毎日新聞2023年3月24日付(ウェブ版)が、『賛否呼んだ学校選択制 9年後の検証で分かった親と学校の温度差』を掲載している。

大阪市で導入されている、市立小中学校の学校選択制。当時の橋下徹大阪市長の強い意向で、地域住民や教育関係者からの強い反対や懸念の声を押し切って、2014年度より導入されている。
大阪市における学校選択制は、24行政区各区ごとに、また小学校・中学校の校種ごとに、細かい仕組みが異なる部分もあるものの、本来の校区の学校と居住地域の校区に隣接する地域の校区の学校、ないしは居住する行政区の学校すべてから選択する制度となっている。導入の状況や細かい制度設計については、区担当教育次長を兼任する区長に委ねられている。
小学校入学時および中学校入学時に、在住の区が示した条件の中で、1校の学校を選択する。特に希望しない場合は、本来の校区に指定されている学校への入学が保障されている。各学校側は設備面などを考慮しての校区外からの受け入れ可能人数を事前に示し、受け入れ範囲内なら希望者を全員受け入れることになり、希望者が受け入れ可能人数を上回った場合は抽選となる。
毎日新聞の記事では、学校選択制の状況について、導入から9年経過した状況を、大阪市教育委員会の検証調査の結果に独自取材を加味する形で追っている。
学校選択制の状況
記事の内容については本文に譲るとして、大阪市における学校選択制は、導入構想当時に懸念していた指摘通り、よい結果とはなっていないようにも見受けられる状況になっている。
学校選択制の利用率は1割弱程度となっている。市の調査によると、当時の橋下徹大阪市長や、市政与党会派の大阪維新の会が掲げたような「学校間の競争」を理由にした選択はあまりなく、通学区域に指定されている学校と自宅との位置関係で「隣の校区の学校の方が近い」などの場合に選択制が活用されている傾向があるとも分析されている。しかしそれならば、調整区域の設定などの通学区域の弾力化などでも対応可能な案件にもなっている。

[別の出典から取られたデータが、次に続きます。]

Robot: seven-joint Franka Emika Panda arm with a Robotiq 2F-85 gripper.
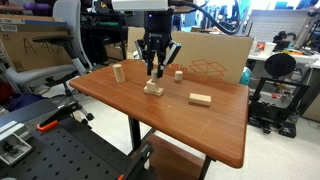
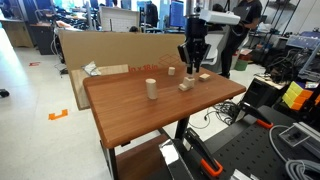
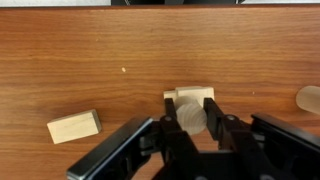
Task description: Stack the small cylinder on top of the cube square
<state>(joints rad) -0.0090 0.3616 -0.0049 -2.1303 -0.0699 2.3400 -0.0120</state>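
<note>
My gripper [image 3: 191, 102] is shut on the small cylinder [image 3: 192, 117], whose round pale-wood end shows between the fingers in the wrist view. The cube square [image 3: 188, 94] lies on the table directly beyond the cylinder, partly hidden by it. In both exterior views the gripper [image 1: 156, 70] [image 2: 190, 68] hangs straight over the cube square [image 1: 153, 88] [image 2: 186, 86], a little above it. I cannot tell whether the cylinder touches the block.
A flat wooden slab [image 1: 200, 99] [image 2: 204, 77] [image 3: 74, 126] lies to one side of the cube. A tall slim cylinder [image 1: 118, 72] [image 2: 151, 89] stands on the other side. A tiny peg [image 1: 179, 74] stands behind. Cardboard [image 1: 215, 55] lines the table's far edge.
</note>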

また通学区域に指定されている学校が小規模校の場合、地域在住の児童生徒や保護者が小規模校を避け、近隣の比較的大きな学校を選択する傾向もあるとされている。大阪市では学校の積極的な統廃合方針を掲げていることからも、学校統廃合への不安と、統廃合の流れ加速の悪循環が起きることも気になる。
学校選択制では、現場の負担が増すだけで、プラスの効果は得られていないことが浮き彫りになる。大阪市の学校選択制は、他地域では学校選択制が導入された地域では弊害が指摘されるようになって見直しが進んでいたという状況のもとで、時代に逆行するような形で導入された経緯もある。やはり、現場に混乱をもたらすだけで、導入する必要がない状況にもなってしまっている。
やはり効果が見いだせない学校選択制は、廃止の方向で見直しを図っていくことも必要であろう。